**WHAT TO WORK ON:**
Print out every entry, keeping each line identical to the original.

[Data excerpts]
§ §
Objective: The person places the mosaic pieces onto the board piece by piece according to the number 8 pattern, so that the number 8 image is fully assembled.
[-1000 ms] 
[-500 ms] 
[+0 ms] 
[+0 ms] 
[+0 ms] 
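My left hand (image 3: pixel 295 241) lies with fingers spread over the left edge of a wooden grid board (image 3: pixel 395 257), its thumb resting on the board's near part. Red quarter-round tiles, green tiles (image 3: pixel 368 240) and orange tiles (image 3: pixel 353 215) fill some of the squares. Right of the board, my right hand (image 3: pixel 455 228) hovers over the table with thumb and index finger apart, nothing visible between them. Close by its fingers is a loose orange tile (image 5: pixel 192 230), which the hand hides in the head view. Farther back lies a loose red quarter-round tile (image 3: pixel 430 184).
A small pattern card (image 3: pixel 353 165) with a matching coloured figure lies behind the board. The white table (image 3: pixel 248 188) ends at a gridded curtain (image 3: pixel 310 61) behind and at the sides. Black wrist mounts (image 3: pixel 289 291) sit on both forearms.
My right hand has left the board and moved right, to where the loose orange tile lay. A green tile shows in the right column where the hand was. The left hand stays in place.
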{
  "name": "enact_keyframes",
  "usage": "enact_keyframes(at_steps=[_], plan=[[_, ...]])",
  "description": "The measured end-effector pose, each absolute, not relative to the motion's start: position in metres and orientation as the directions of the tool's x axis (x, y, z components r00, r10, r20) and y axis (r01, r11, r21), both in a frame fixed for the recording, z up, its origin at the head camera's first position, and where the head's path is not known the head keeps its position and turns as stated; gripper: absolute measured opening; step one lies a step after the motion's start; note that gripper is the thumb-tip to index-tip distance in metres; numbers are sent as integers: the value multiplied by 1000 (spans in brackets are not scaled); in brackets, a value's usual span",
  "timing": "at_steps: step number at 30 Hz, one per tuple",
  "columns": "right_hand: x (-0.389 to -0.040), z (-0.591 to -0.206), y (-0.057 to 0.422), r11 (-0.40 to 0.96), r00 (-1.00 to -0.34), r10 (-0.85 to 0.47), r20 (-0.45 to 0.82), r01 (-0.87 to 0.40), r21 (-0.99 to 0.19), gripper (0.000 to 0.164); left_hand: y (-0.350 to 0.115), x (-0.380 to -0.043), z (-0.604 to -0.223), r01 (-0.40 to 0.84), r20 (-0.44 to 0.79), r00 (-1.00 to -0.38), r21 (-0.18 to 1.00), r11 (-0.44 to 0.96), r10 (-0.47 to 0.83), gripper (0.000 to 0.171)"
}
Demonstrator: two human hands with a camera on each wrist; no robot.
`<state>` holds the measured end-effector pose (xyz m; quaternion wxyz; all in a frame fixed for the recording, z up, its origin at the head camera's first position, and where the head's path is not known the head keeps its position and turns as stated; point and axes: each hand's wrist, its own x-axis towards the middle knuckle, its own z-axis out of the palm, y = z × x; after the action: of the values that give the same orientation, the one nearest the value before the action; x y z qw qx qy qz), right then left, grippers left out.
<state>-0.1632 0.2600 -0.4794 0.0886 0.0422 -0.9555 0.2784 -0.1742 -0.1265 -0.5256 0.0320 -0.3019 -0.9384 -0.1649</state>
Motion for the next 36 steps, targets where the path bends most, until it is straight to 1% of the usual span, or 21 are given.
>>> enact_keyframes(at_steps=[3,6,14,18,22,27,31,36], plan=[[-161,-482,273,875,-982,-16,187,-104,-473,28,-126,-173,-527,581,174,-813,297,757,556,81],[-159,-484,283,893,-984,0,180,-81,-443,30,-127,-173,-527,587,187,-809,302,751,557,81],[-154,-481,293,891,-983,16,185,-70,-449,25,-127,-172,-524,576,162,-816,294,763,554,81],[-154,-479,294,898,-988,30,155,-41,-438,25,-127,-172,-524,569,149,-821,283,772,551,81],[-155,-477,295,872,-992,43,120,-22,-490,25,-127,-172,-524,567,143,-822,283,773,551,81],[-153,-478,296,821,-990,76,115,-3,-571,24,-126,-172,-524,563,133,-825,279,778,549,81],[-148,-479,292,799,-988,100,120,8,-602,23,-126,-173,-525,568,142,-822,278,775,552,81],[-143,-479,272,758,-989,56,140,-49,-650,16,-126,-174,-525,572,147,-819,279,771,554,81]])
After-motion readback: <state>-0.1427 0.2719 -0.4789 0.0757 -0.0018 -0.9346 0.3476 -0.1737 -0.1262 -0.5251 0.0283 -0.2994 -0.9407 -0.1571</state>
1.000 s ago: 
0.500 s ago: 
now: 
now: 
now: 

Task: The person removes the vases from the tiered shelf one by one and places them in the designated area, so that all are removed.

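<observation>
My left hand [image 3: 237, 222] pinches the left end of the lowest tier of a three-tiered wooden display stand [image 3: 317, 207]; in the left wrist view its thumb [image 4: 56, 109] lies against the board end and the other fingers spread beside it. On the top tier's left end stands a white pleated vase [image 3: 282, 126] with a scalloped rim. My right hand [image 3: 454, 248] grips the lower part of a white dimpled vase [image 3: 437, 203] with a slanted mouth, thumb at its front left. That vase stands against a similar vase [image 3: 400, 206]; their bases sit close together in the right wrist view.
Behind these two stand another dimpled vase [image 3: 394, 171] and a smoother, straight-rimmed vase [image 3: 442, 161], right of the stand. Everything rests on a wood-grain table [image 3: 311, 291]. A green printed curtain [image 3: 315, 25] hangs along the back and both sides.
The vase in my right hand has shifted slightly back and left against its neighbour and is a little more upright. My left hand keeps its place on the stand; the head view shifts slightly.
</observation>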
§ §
**SOLUTION TO THIS EXERCISE:**
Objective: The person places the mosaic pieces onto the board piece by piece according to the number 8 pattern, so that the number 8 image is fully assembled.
[-1000 ms] 
[-500 ms] 
[+0 ms] 
[+0 ms] 
[+0 ms] 
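My left hand (image 3: pixel 295 241) lies with fingers spread over the left edge of a wooden grid board (image 3: pixel 395 257), its thumb resting on the board's near part. Red quarter-round tiles, green tiles (image 3: pixel 368 240) and orange tiles (image 3: pixel 353 215) fill some of the squares. Right of the board, my right hand (image 3: pixel 455 228) hovers over the table with thumb and index finger apart, nothing visible between them. Close by its fingers is a loose orange tile (image 5: pixel 192 230), which the hand hides in the head view. Farther back lies a loose red quarter-round tile (image 3: pixel 430 184).
A small pattern card (image 3: pixel 353 165) with a matching coloured figure lies behind the board. The white table (image 3: pixel 248 188) ends at a gridded curtain (image 3: pixel 310 61) behind and at the sides. Black wrist mounts (image 3: pixel 289 291) sit on both forearms.
My right hand has left the board and moved right, to where the loose orange tile lay. A green tile shows in the right column where the hand was. The left hand stays in place.
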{
  "name": "enact_keyframes",
  "usage": "enact_keyframes(at_steps=[_], plan=[[_, ...]])",
  "description": "The measured end-effector pose, each absolute, not relative to the motion's start: position in metres and orientation as the directions of the tool's x axis (x, y, z components r00, r10, r20) and y axis (r01, r11, r21), both in a frame fixed for the recording, z up, its origin at the head camera's first position, and where the head's path is not known the head keeps its position and turns as stated; gripper: absolute measured opening; step one lies a step after the motion's start; note that gripper is the thumb-tip to index-tip distance in metres; numbers are sent as integers: the value multiplied by 1000 (spans in brackets are not scaled); in brackets, a value's usual span",
  "timing": "at_steps: step number at 30 Hz, one per tuple",
  "columns": "right_hand: x (-0.389 to -0.040), z (-0.591 to -0.206), y (-0.057 to 0.422), r11 (-0.40 to 0.96), r00 (-1.00 to -0.34), r10 (-0.85 to 0.47), r20 (-0.45 to 0.82), r01 (-0.87 to 0.40), r21 (-0.99 to 0.19), gripper (0.000 to 0.164); left_hand: y (-0.350 to 0.115), x (-0.380 to -0.043), z (-0.604 to -0.223), r01 (-0.40 to 0.84), r20 (-0.44 to 0.79), r00 (-1.00 to -0.38), r21 (-0.18 to 1.00), r11 (-0.44 to 0.96), r10 (-0.47 to 0.83), gripper (0.000 to 0.171)"
}
Demonstrator: two human hands with a camera on each wrist; no robot.
`<state>` holds the measured end-effector pose (xyz m; quaternion wxyz; all in a frame fixed for the recording, z up, its origin at the head camera's first position, and where the head's path is not known the head keeps its position and turns as stated; point and axes: each hand's wrist, its own x-axis towards the middle knuckle, its own z-axis out of the palm, y = z × x; after the action: of the values that give the same orientation, the one nearest the value before the action; x y z qw qx qy qz), right then left, grippers left out.
<state>-0.1632 0.2600 -0.4794 0.0886 0.0422 -0.9555 0.2784 -0.1742 -0.1265 -0.5256 0.0320 -0.3019 -0.9384 -0.1649</state>
Motion for the next 36 steps, targets where the path bends most, until it is straight to 1% of the usual span, or 21 are given.
>>> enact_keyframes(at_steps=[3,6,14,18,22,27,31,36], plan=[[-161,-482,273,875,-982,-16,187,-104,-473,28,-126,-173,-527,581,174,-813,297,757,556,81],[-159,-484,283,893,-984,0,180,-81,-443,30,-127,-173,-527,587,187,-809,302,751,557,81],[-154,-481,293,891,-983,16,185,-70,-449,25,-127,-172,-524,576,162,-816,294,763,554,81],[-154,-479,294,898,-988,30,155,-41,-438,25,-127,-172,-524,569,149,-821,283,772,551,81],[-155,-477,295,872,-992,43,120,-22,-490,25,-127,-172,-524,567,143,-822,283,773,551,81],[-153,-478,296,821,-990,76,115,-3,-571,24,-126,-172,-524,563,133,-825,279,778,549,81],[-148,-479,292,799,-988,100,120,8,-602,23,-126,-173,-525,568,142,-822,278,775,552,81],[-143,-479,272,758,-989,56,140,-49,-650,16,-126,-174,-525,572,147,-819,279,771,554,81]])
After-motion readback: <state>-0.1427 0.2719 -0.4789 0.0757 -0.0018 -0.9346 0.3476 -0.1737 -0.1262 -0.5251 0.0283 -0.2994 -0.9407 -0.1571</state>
1.000 s ago: 
0.500 s ago: 
now: 
now: 
now: 

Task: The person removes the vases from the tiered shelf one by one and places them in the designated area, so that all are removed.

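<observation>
My left hand [image 3: 237, 222] pinches the left end of the lowest tier of a three-tiered wooden display stand [image 3: 317, 207]; in the left wrist view its thumb [image 4: 56, 109] lies against the board end and the other fingers spread beside it. On the top tier's left end stands a white pleated vase [image 3: 282, 126] with a scalloped rim. My right hand [image 3: 454, 248] grips the lower part of a white dimpled vase [image 3: 437, 203] with a slanted mouth, thumb at its front left. That vase stands against a similar vase [image 3: 400, 206]; their bases sit close together in the right wrist view.
Behind these two stand another dimpled vase [image 3: 394, 171] and a smoother, straight-rimmed vase [image 3: 442, 161], right of the stand. Everything rests on a wood-grain table [image 3: 311, 291]. A green printed curtain [image 3: 315, 25] hangs along the back and both sides.
The vase in my right hand has shifted slightly back and left against its neighbour and is a little more upright. My left hand keeps its place on the stand; the head view shifts slightly.
</observation>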

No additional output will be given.